Verse 35-36: Die Unterbrechung des Weges durch die Heilung der Frau unterwegs und das sich anschließende Gespräch hat die Lage im Haus des Jaïrus verändert. Jesus, Jaïrus und der Menge kommt eine Gesandtschaft aus dem Haus entgegen und berichtet von der Zuspitzung der Ereignisse. Ihre Reaktion, Jaïrus möge Jesus nicht länger bemühen, ist ein typisches Motiv von Wundererzählungen: Es gibt Hindernisse auf dem Weg zur Heilung – hier in Form der Gesandten, die ein Eingreifen Jesu nicht mehr für nötig halten. Jesus geht auf diesen Einwand nicht direkt ein, er ermutigt stattdessen den Synagogenvorsteher, in seinem Glauben (vgl. Verse 22-23) stark zu bleiben. Die Hindernisse und der Kleinglaube der anderen sollen ihn nicht betreffen.
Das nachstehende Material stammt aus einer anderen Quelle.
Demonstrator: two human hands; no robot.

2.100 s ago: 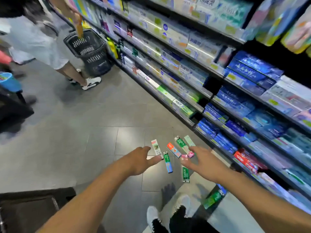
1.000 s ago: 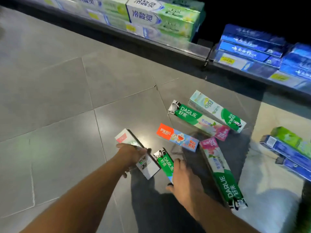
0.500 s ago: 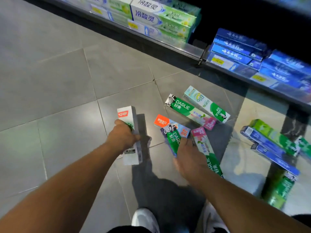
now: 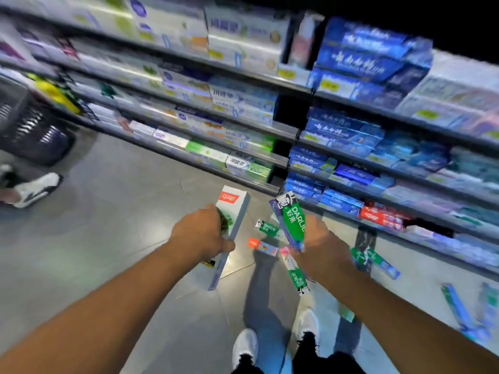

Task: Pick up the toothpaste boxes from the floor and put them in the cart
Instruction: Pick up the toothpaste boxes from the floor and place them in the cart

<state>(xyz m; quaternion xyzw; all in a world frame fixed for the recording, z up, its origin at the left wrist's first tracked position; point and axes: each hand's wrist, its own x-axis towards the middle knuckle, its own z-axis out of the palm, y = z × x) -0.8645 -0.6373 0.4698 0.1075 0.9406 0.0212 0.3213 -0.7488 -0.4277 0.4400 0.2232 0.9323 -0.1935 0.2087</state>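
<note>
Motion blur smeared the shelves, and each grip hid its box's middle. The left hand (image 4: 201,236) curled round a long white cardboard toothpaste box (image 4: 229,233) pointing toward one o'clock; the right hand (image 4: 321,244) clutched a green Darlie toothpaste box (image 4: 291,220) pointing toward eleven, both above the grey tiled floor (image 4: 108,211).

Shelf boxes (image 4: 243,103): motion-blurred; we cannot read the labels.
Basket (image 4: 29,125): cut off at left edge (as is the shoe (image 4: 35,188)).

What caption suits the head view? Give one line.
Left hand grips a white box, right hand a green Darlie box; others remain on the floor.
</note>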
Verse 37-43: Die Schilderung der Ereignisse in den Versen 37 und 38 scheint in umgekehrter Reihenfolge dargestellt zu sein. Vor und vermutlich auch im Haus des Jaïrus hat bereits die Totenklage und das gemeinsame Trauern begonnen – das Mädchen ist also wirklich gestorben. Die Worte Jesu („das Mädchen schläft nur“) stehen in krassem Widerspruch zu dem Erlebten der Menschen vor Ort. Dem Tumult der Menge setzt Jesus eine intime Szene entgegen, wenn er nur drei Jünger mit in das folgende Geschehen einbezieht. Petrus, Jakobus und Johannes, die auch bei der Verklärung und im Garten Getsemani als Gruppe besonders herausgehoben werden, werden hier zu Zeugen eines Offenbarungsmoments. Denn nur Gott selbst ist Herr über das Leben, er kann den Tod in Leben wandeln und Leben schenken. Diese lebensspendende Kraft des Gottessohnes erleben die drei Jünger nun hautnah. Wichtig ist, dass auch die Intimität der Familie gewahrt bleibe, wenn die Eltern des Kindes ebenfalls zugegen sind.
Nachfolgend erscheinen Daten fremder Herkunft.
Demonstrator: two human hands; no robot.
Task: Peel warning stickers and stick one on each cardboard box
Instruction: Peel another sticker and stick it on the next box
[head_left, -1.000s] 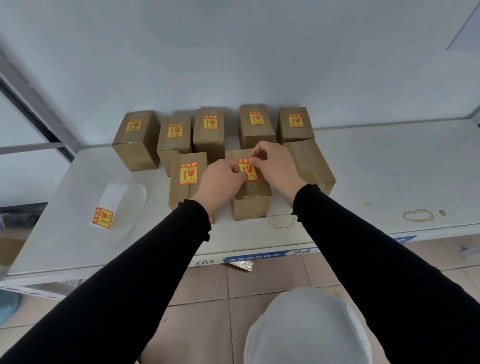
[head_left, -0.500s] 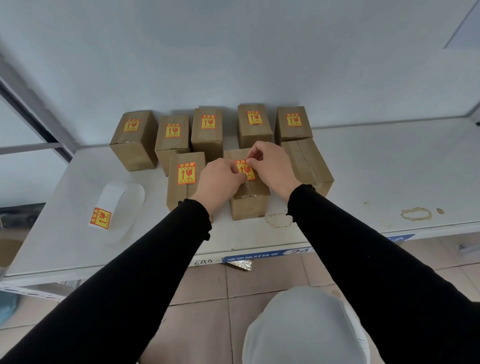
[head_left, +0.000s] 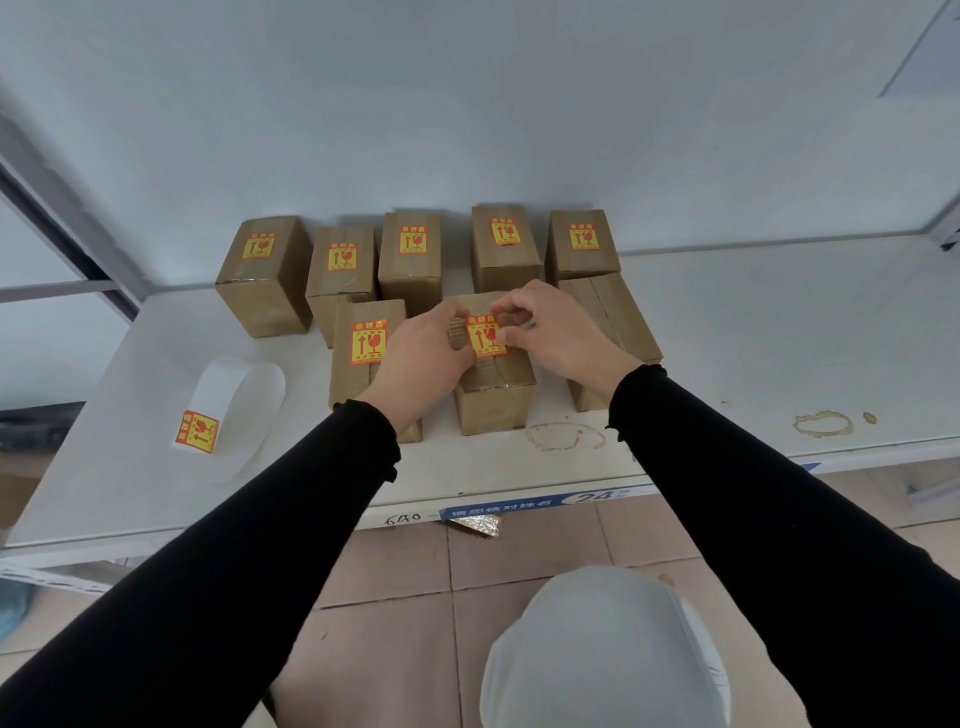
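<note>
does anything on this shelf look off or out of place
Mostly tidy. The box at far right lies on its side, unlike the upright ones, and shows no sticker. Brown ring stains mark the shelf, and a crumpled foil scrap hangs under its front edge.

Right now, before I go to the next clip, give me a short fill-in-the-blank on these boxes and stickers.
1. The back row holds ____ boxes, each with a sticker on top.
2. Both hands, left hand and right hand, are at the sticker on the ____ front box.
3. The front box on the right carries ____ sticker.
4. The backing strip still shows ____ sticker.

Missing words: five; middle; no; one
</note>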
Anders als bei der Frau, die am Wegesrand durch ihre eigene Aktion Heilung erfährt, wird das Wunder hier in Wort und Tat geschildert. Jesus fasst das Mädchen bei der Hand, so dass es selbst (!) aufstehen kann und spricht ihr dieses Handeln zu („steh auf“). Durch die hinzugefügte formelhafte Einleitung „ich sage dir“ bekommt das Wort offenbarenden Charakter.
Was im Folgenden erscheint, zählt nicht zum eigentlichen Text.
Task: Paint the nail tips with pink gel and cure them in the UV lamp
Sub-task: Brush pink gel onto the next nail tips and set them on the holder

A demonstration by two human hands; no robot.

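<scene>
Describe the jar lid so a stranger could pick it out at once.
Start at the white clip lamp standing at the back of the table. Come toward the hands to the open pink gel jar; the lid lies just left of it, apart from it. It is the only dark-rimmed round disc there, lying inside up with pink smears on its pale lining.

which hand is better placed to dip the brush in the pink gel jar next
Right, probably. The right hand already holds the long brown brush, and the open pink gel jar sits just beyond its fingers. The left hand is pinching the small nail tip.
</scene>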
So wie die Umstehenden in Vers 40 Jesus verlachten und damit ihren Unglauben zum Ausdruck brachten, so sind sie in Vers 42 „fassungslos vor Entsetzen“, was wiederum eine Reaktion auf eine Gottesbegegnung ist. Das Schweigegebot Jesu bestätigt dies: Die Menge soll nicht einfach (und womöglich unreflektiert) von seiner Wundermacht berichten.